Vision Requirements:

Visual acuity necessary to do the job safely and effectively.

Work Environment:

The work environment characteristics described here are representative of those an employee encounters while performing the essential functions of this job. Reasonable accommodations may be made to enable individuals with disabilities to perform the essential functions.

The area that this job is performed in is a general office or open cubicle/workstation environment. The noise level in the work environment is usually low to moderate.

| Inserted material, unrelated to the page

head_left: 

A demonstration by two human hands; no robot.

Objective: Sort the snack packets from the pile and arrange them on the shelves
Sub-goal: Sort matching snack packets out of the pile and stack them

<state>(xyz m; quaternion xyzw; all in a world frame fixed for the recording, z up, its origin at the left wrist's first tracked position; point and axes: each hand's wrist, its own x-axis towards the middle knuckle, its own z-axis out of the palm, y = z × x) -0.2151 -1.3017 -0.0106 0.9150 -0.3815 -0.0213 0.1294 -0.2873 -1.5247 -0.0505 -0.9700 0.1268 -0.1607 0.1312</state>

Drug Free Workplace Screening:

If a Quality Assurance Specialist is trained and/or take on additional functions of operations, it is expected that they would adhere to the drug free workplace random screening.

Arthrex Benefits

• Medical, Dental and Vision Insurance
• Company-Provided Life Insurance
• Voluntary Life Insurance
• Flexible Spending Account (FSA)
• Supplemental Insurance Plans (Accident, Cancer, Hospital, Critical Illness)
• Matching 401(k) Retirement Plan
• Annual Bonus
• Wellness Incentive Program
• Free Onsite Medical Clinics
• Free Onsite Lunch
• Tuition Reimbursement Program
• Trip of a Lifetime
• Paid Parental Leave
• Paid Time Off
• Volunteer PTO
• Employee Assistance Provider (EAP)

All qualified applicants will receive consideration for employment without regard to race, color, religion, age, sex, sexual orientation, gender identity, national origin, disability, protected veteran status, or any other status protected by law.